This research is relevant to current policy questions and debate (for example, see “Public Hearing on Promotion of FDA-Regulated Medical Products Using the Internet and Social Media Tools”:http://www.fda.gov/AboutFDA/CentersOffices/OfficeofMedicalProductsandTobacco/CDER/ucm184250.htm) and will complement qualitative research we plan to conduct on issues surrounding social media (“Examination of Online Direct-to-Consumer Prescription Drug Promotion”; OMB Control No. 0910-0677). The series of studies described in this notice will provide data that, along with other input and considerations, will inform the development of future guidance.

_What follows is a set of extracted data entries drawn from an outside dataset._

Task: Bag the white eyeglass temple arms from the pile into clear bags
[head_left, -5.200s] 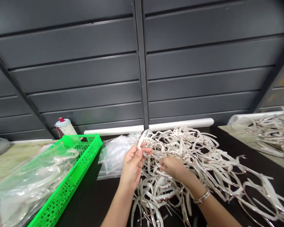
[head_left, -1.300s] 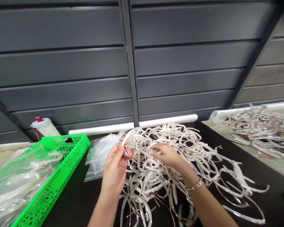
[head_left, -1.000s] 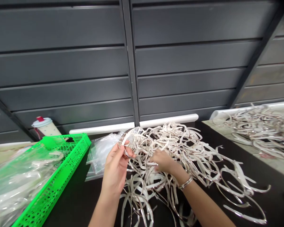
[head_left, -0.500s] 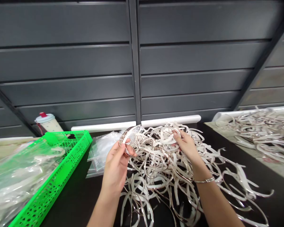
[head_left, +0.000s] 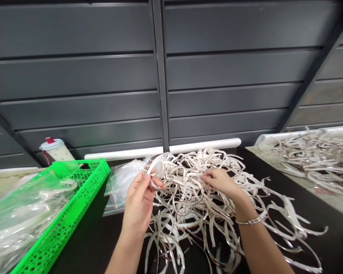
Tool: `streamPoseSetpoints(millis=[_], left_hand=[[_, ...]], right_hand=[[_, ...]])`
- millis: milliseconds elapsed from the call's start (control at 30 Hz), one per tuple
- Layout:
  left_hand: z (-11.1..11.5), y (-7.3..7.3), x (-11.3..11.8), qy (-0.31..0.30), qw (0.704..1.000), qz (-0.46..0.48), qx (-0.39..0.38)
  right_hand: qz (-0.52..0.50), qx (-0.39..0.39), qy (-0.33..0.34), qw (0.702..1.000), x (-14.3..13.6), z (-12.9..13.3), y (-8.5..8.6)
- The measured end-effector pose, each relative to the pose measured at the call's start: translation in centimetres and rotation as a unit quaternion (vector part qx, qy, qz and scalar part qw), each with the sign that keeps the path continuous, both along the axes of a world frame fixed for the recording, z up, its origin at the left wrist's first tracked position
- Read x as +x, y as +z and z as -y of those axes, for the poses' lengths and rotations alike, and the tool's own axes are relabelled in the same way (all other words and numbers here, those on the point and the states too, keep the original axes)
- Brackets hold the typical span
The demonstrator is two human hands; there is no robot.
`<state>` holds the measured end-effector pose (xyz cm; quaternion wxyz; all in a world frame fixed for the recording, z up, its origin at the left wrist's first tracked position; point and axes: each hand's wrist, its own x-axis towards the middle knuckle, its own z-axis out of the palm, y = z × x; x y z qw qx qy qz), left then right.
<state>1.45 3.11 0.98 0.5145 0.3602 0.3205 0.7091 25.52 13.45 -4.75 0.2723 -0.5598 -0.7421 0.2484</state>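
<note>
A tangled heap of curved white and metallic strips (head_left: 188, 220) lies on the black table (head_left: 82, 243). My left hand (head_left: 141, 192), at the heap's left side, is closed on a small bundle of curved strips (head_left: 151, 165) held between thumb and fingers. My right hand (head_left: 220, 180), with a silver bracelet at the wrist, is over the middle right of the heap. Its fingers are pinched together at the strips, and what they grip, if anything, is too small to make out.
On the left stands a green basket (head_left: 71, 215) with plastic-bagged items. Clear bags (head_left: 121, 179) lie beside it, and a cup with a red cap (head_left: 57, 149) is behind. Another strip pile (head_left: 322, 156) is at the right. A grey panelled wall (head_left: 103, 76) rises behind.
My right hand has moved a little left and down over the heap, and its fingers have drawn together. My left hand stays nearly in place with its bundle.
</note>
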Motion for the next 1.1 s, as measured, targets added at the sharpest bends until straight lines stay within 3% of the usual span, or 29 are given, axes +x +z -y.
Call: streamPoseSetpoints(millis=[167, 333, 567, 700, 767, 1100], left_hand=[[0.0, -0.1, 0.0, 0.01, 1.0, 0.007, -0.021], [0.1, 0.0, 0.0, 0.012, 0.999, 0.006, -0.03], [0.2, 0.1, -0.1, 0.015, 1.0, 0.006, -0.022], [0.1, -0.1, -0.1, 0.001, 1.0, 0.002, -0.014], [0.0, -0.1, 0.0, -0.003, 1.0, 0.002, -0.009], [-0.2, -0.2, 0.3, -0.024, 0.999, 0.041, -0.016]], right_hand=[[0.092, -0.082, 0.011, 0.992, -1.1, 0.1, -0.7], [0.088, -0.072, 0.03, 0.993, -2.5, -0.6, -1.1], [-0.062, -0.022, 0.04, 0.997, -1.3, -0.2, 0.2], [-0.275, -0.041, 0.067, 0.958, -0.8, 0.2, 0.7], [-0.334, -0.038, 0.074, 0.939, -1.2, 0.4, 0.7], [-0.343, -0.02, 0.108, 0.933, -2.4, 0.1, 0.5]])
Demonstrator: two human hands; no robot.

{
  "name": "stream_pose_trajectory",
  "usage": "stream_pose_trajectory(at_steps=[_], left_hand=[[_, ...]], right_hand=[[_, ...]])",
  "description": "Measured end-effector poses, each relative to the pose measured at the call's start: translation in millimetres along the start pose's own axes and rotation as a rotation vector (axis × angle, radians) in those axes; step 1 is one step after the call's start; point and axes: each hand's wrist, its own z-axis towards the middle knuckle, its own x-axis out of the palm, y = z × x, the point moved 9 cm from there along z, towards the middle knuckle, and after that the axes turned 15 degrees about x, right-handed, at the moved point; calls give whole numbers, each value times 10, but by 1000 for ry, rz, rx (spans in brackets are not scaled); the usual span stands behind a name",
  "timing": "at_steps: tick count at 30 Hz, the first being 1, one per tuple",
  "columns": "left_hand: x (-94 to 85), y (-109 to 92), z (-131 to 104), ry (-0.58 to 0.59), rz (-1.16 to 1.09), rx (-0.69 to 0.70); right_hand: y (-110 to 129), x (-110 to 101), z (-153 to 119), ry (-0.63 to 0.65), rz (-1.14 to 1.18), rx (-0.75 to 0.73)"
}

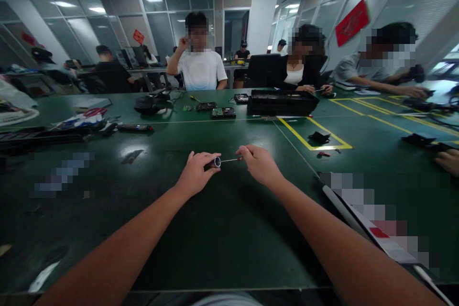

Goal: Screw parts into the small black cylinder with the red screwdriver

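Forearms, two, bare, are seen entering from the near edge of the tabletop (pixel 229 229) and converging toward its middle.

Left hand (pixel 195 172): fingers curled shut around a dark cylindrical handle (pixel 212 163), of which only the silvery open end is seen past the fingers; the rest is hidden inside the fist. Palm is turned down, wrist straight.

Right hand (pixel 260 165): fingertips pinched together on the far end of a thin metal shaft (pixel 230 159), which is held level between the two hands, just above the middle of the tabletop. Whether the shaft is seated in the handle cannot be told. Knuckles are turned up.

Black tray (pixel 282 102): placed toward the far edge, in front of a seated person.

Circuit boards (pixel 223 112): laid left of the tray; detail too small to be made out.

Yellow tape outline (pixel 315 136): marked on the tabletop right of the hands.

Co-worker's hand (pixel 448 160): cut off at the right edge.
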Motion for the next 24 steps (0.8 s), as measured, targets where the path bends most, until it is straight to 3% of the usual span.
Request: stream_pose_trajectory(at_steps=[7,14,24], left_hand=[[-12,28,1,7,-8,-23],[-14,-4,1,5,-18,-17],[-6,-54,7,28,-13,-9]], right_hand=[[172,-6,-145,0,12,-169],[47,3,-55,-8,-17,-48],[115,-46,-134,-51,127,-135]])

2. Purpose and Use of the Information Collection
This project will involve three web-based experiments with consumers. The first experiment will examine the format and visibility of risk information on branded drug websites. The second experiment will examine the prominence of risk information in special features (such as testimonials) on branded drug websites. The third experiment will examine links from a branded drug website to a site with general disease information. The purpose of this project is to gather data for the FDA to address issues surrounding the presentation of risk information and links to general disease information websites on branded drug websites. Part of FDA’s public health mission is to ensure the safe use of prescription drugs; therefore it is important to communicate the risks and benefits of prescription drugs to consumers as clearly and usefully as possible.
3. Use of Improved Information Technology and Burden Reduction
Automated information technology will be used in the collection of information for this study. The contracted research firm will collect data through Internet administration. One hundred percent (100%) of participants will self-administer the Internet survey via a computer, which will record responses and provide appropriate probes when needed. In addition to its use in data collection, automated technology will be used in data reduction and analysis. Burden will be reduced by recording data on a one-time basis for each respondent, and by keeping surveys to less than 25 minutes.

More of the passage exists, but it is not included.